**Task:** Because the listing below is to be kept intact, restate all of it word for word.

**Material provided:**
---

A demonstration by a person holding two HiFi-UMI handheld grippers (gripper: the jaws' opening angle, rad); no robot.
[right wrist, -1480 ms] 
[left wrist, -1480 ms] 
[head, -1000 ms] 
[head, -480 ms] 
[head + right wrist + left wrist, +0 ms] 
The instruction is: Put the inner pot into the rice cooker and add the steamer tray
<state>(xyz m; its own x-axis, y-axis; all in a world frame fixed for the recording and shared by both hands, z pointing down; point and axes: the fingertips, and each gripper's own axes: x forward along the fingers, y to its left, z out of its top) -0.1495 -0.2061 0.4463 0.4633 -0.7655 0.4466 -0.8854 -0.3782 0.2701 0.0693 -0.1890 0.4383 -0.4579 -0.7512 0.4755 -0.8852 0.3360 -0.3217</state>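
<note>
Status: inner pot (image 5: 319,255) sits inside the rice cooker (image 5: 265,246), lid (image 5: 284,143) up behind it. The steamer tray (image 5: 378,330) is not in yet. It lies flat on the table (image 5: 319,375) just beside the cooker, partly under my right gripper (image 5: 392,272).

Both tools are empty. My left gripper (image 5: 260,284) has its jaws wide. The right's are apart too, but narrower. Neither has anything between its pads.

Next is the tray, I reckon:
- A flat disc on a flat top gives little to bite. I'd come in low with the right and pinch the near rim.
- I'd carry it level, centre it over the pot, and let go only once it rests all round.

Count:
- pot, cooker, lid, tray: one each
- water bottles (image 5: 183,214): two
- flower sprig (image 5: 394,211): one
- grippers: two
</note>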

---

**Answer box:**
A demonstration by a person holding two HiFi-UMI handheld grippers (gripper: the jaws' opening angle, rad); no robot.
[right wrist, -1480 ms] 
[left wrist, -1480 ms] 
[head, -1000 ms] 
[head, -480 ms] 
[head + right wrist + left wrist, +0 ms] 
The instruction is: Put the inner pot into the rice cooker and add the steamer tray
<state>(xyz m; its own x-axis, y-axis; all in a world frame fixed for the recording and shared by both hands, z pointing down; point and axes: the fingertips, and each gripper's own axes: x forward along the fingers, y to its left, z out of its top) -0.1495 -0.2061 0.4463 0.4633 -0.7655 0.4466 -0.8854 -0.3782 0.2701 0.0693 -0.1890 0.4383 -0.4579 -0.7512 0.4755 -0.8852 0.3360 -0.3217</state>
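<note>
Status: inner pot (image 5: 319,255) sits inside the rice cooker (image 5: 265,246), lid (image 5: 284,143) up behind it. The steamer tray (image 5: 378,330) is not in yet. It lies flat on the table (image 5: 319,375) just beside the cooker, partly under my right gripper (image 5: 392,272).

Both tools are empty. My left gripper (image 5: 260,284) has its jaws wide. The right's are apart too, but narrower. Neither has anything between its pads.

Next is the tray, I reckon:
- A flat disc on a flat top gives little to bite. I'd come in low with the right and pinch the near rim.
- I'd carry it level, centre it over the pot, and let go only once it rests all round.

Count:
- pot, cooker, lid, tray: one each
- water bottles (image 5: 183,214): two
- flower sprig (image 5: 394,211): one
- grippers: two
</note>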

Nothing else is needed to finish the exercise.